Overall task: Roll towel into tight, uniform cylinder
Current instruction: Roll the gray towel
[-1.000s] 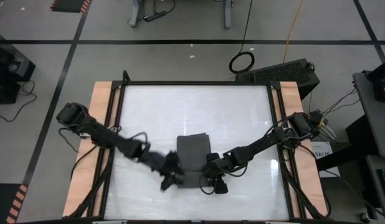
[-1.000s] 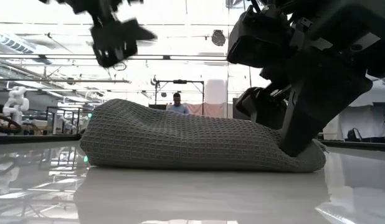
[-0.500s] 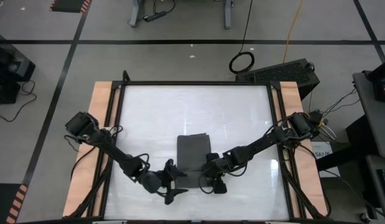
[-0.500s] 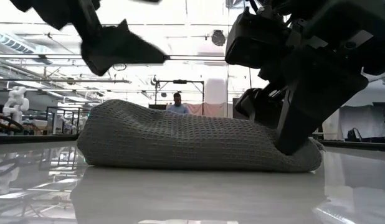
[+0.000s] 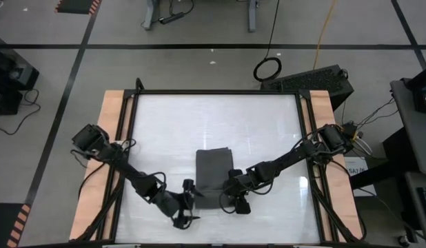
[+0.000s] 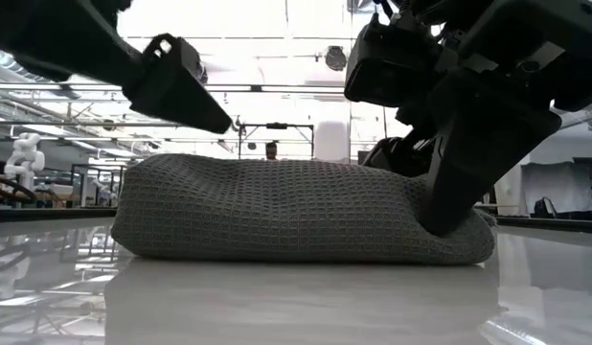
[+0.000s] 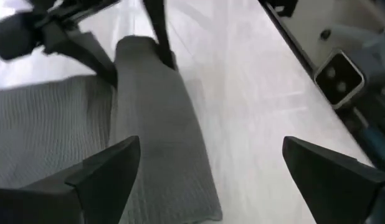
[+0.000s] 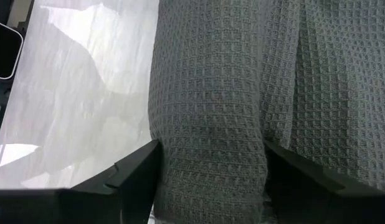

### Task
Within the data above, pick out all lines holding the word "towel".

### Expected answer
Overall task: Roll towel into tight, uniform cylinder
Current instruction: Roll the gray towel

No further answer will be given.